Yanis et Issa ne comprennent pas comment la situation a pu autant dégénérer. « Au début du rassemblement, nous sommes retournés voir le commissaire de Bobigny et nous avons eu un vrai bon dialogue, raconte Issa, qui s’interroge sur la gestion du maintien de l’ordre par la police. Il n’y avait que quelques dizaines de casseurs, qu’est ce qui a pu aussi mal se passer ? » Les deux copains veulent malgré tout rester positifs et ne retenir que l’essentiel : le succès de la mobilisation. « Nous avons réussi à faire bouger les quartiers populaires, à les réveiller, se félicite Yanis. Nous sommes quand même fiers de ce que nous avons accompli. Avant que les violences éclatent, il y avait une véritable union et un vrai sentiment de joie. Et ça, ça a été extraordinaire pour moi. »

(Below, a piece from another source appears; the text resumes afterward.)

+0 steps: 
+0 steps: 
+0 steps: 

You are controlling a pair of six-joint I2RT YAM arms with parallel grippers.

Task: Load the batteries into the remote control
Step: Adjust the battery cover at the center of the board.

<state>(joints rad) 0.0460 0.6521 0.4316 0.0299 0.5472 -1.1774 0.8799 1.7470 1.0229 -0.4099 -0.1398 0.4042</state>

« Les 2 000 personnes présentes au rassemblement n’ont rien fait de mal, renchérit Issa, encouragé par de nombreux messages de soutien. Les gens bien intentionnés le savent et ne feront pas d’amalgames. » En tout cas, c’est ce qu’ils espèrent. « Nous restons clairs et déterminés sur nos mots d’ordre, ajoutent-ils dans leur communiqué. Mobiliser la société et réunir les gens contre toutes les violences policières dans le calme, la dignité et la fierté des nôtres. » Avant de conclure : « Le combat n’est pas fini. Nous ne lâcherons pas l’affaire. Sans justice, pas de paix ! »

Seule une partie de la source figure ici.